Под сваями соседнего каравана жил какой-то полевой зверек невыясненного вида (у нас он назывался Суслик, и не исключено, что таковым и являлся). Это было хладнокровное и мудрое существо, которое каким-то образом сумело наладить со взбалмошным щенком приличные, хотя и не теплые отношения. Во всяком случае, Кондрат не стремился загрызть своего подсвайного соседа. Однако постоянно пытался «повысить профиль» и поднять свой статус. Для этой цели время от времени он притаскивал к норе пожилого и сдержанного Суслика что-нибудь из домашнего обихода: старую Димкину майку или мочалку, завалившуюся за шкафчик и добытую им с поистине человеческим тщанием, – выкладывал на землю и вызывающе лаял: «А ну, выдь, жидовская морда, глянь – ты эдакое видывал?!» Вообще, с детства обнаружил уникальную, поистине мушкетерскую хвастливость.

Когда, украдкой сцапав упавшую на пол тряпочку для мытья посуды, Кондрат мчался под сваи соседнего каравана, Димка говорил: «Опять хлестаться перед Сусликом пошел».

Целыми днями он гонял кругами вокруг нашего асбестового жилища, молниеносно бросаясь в траву, отскакивая, рыча от восторга, поминутно пропадая из поля зрения, и тогда над холмами Самарии неслись, пугая пастухов-арабов, наши призывные вопли…
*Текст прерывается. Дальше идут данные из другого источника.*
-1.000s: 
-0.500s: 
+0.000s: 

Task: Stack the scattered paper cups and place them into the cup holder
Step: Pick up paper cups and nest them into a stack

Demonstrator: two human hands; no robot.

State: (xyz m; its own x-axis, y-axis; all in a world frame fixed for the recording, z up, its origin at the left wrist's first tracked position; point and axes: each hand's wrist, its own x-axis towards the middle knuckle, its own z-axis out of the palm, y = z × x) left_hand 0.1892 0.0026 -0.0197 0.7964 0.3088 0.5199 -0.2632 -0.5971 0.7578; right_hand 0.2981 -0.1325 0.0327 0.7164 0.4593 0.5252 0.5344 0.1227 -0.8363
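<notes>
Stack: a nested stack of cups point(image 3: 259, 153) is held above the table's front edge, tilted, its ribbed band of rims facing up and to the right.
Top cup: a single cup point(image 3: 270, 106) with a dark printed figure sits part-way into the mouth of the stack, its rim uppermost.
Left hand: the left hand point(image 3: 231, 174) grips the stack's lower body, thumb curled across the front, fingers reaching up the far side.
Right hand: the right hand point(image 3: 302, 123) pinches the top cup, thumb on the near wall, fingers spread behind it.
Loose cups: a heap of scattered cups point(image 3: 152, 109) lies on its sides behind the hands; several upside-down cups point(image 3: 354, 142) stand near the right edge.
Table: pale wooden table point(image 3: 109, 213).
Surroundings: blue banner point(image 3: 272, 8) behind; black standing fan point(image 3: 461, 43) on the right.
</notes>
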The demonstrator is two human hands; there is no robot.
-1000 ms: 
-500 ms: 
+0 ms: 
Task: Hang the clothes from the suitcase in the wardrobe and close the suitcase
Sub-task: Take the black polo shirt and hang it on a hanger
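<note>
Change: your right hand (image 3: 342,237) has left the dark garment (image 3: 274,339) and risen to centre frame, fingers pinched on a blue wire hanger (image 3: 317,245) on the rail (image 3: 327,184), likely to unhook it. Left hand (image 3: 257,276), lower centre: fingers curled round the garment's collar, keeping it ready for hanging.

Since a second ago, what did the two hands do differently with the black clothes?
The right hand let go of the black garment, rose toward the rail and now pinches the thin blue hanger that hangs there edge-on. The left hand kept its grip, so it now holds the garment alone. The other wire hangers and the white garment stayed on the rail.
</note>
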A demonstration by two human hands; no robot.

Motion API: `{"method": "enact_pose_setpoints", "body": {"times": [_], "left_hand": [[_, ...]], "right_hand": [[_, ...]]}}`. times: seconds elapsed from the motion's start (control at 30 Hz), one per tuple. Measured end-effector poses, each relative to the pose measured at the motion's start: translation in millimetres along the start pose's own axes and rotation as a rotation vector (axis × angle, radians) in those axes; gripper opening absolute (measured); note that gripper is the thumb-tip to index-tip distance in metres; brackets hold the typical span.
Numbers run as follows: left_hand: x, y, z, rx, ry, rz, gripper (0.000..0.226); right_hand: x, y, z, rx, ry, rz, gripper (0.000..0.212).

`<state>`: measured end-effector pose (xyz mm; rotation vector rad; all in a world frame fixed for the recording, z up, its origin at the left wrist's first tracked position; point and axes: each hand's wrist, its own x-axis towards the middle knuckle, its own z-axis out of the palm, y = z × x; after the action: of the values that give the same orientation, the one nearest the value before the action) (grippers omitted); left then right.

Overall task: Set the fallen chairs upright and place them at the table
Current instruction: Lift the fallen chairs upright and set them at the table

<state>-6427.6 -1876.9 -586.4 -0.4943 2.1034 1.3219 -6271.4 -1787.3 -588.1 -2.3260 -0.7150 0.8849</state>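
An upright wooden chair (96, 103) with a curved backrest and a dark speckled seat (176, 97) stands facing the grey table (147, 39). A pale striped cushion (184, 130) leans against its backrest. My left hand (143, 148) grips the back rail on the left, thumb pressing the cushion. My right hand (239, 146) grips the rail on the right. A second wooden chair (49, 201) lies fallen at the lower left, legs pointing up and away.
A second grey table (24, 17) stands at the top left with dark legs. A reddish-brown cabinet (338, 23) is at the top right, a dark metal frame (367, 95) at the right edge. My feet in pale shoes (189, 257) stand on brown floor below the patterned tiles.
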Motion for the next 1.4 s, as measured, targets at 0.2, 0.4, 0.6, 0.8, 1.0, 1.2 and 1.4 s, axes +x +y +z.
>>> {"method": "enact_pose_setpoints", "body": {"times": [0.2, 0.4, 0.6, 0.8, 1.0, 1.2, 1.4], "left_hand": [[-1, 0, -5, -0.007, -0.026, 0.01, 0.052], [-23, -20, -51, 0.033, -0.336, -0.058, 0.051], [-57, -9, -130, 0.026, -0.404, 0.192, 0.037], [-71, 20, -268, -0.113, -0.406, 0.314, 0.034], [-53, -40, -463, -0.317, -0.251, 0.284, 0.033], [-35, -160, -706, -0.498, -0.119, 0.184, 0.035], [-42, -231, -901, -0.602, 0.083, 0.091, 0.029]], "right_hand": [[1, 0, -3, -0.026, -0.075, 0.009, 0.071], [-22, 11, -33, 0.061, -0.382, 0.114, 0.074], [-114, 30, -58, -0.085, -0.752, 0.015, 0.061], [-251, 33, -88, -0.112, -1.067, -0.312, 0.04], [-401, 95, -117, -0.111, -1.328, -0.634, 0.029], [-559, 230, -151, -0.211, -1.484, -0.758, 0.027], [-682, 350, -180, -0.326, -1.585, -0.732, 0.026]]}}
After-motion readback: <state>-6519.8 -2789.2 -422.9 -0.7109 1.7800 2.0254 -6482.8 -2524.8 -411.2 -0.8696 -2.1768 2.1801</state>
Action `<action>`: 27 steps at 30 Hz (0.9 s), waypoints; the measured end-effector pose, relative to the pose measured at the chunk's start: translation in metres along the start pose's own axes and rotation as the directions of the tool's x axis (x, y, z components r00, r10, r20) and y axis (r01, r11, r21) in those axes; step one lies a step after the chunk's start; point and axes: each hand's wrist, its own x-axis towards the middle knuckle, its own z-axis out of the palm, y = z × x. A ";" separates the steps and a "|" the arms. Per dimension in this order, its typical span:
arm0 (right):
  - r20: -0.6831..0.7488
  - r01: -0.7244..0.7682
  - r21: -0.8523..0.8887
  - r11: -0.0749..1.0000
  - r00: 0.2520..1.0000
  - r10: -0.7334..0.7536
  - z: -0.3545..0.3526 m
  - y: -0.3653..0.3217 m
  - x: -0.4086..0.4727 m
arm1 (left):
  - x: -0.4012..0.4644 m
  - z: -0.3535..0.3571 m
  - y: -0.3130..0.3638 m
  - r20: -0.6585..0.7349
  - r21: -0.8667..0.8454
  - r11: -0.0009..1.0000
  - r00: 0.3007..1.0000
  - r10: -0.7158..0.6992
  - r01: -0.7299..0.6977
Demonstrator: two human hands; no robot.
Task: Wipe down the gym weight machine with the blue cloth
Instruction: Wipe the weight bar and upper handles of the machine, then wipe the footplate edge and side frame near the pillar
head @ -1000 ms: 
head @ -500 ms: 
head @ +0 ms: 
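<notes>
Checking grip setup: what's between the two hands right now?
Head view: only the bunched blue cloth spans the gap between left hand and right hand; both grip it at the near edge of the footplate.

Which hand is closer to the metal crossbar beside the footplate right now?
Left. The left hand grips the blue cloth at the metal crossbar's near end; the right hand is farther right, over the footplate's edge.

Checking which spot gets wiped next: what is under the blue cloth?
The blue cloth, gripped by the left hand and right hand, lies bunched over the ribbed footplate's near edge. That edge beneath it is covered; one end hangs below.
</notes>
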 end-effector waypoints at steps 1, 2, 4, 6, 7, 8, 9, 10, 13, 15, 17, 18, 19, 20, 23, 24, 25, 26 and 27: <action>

Так что детство его прошло на воле, среди долин и холмов, а дымы бедуинских костров из собачьей души, как ни старайся, не выветришь.

* * *

Но скоро мы променяли цыганскую жизнь в кибитке на мещанский удел: купили обычную квартиру в городке под Иерусалимом. Судьба вознесла нашего пса на немыслимую высоту – последний этаж, да и дом на самой вершине перевала. Войдя в пустую квартиру, первым делом мы поставили стул к огромному – во всю стену – венецианскому окну. Кондрат немедленно вскочил на него, встал на задние лапы, передними оперся о подоконник и залаял от ужаса: с такой точки обзора он землю еще не видел.